→ Instructions to follow: In the material below, transcribe every line from the first through the line holding "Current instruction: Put", exactly, and stop after that line.

→ Recorded information:

▬▬▬

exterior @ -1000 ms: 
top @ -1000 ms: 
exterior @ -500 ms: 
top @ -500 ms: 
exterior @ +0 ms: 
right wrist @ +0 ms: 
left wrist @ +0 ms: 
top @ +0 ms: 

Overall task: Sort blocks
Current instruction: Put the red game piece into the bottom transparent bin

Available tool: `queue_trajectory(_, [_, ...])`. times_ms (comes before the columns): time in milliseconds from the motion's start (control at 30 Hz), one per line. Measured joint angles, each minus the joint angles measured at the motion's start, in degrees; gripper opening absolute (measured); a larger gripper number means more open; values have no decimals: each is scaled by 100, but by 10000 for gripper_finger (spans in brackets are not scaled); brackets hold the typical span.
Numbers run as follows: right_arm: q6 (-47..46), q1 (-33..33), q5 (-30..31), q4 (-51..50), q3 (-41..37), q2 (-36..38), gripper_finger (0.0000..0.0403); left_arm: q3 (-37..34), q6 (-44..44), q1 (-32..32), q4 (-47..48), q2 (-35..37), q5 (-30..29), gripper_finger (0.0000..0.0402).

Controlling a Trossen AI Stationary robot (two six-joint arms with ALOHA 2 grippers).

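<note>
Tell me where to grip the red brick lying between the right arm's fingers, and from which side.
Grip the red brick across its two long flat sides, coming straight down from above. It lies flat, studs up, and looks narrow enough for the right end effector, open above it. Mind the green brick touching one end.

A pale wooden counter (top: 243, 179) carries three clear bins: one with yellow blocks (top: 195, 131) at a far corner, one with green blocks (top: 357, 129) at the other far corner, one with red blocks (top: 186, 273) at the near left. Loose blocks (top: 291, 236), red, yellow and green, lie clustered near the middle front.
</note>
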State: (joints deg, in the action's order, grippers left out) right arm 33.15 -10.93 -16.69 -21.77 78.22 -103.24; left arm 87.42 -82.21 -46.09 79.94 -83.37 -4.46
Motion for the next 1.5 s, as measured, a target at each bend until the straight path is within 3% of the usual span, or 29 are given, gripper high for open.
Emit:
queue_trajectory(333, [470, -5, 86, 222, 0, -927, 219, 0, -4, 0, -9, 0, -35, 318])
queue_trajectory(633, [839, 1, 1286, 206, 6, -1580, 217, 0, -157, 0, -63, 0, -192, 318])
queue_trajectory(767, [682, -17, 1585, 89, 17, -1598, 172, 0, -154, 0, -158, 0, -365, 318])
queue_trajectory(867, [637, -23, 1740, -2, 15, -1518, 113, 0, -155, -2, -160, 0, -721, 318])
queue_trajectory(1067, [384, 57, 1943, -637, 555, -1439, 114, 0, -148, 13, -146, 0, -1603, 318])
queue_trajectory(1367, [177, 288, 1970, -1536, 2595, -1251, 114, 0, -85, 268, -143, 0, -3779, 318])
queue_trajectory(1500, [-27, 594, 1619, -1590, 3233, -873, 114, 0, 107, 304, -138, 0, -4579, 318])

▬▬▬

→ Exercise answer:
exterior @ -1000 ms: 
top @ -1000 ms: 
exterior @ -500 ms: 
top @ -500 ms: 
exterior @ +0 ms: 
right wrist @ +0 ms: 
left wrist @ +0 ms: 
top @ +0 ms: 

Overall task: Sort blocks
Current instruction: Put the red game piece into the bottom transparent bin

This output has been written out in full.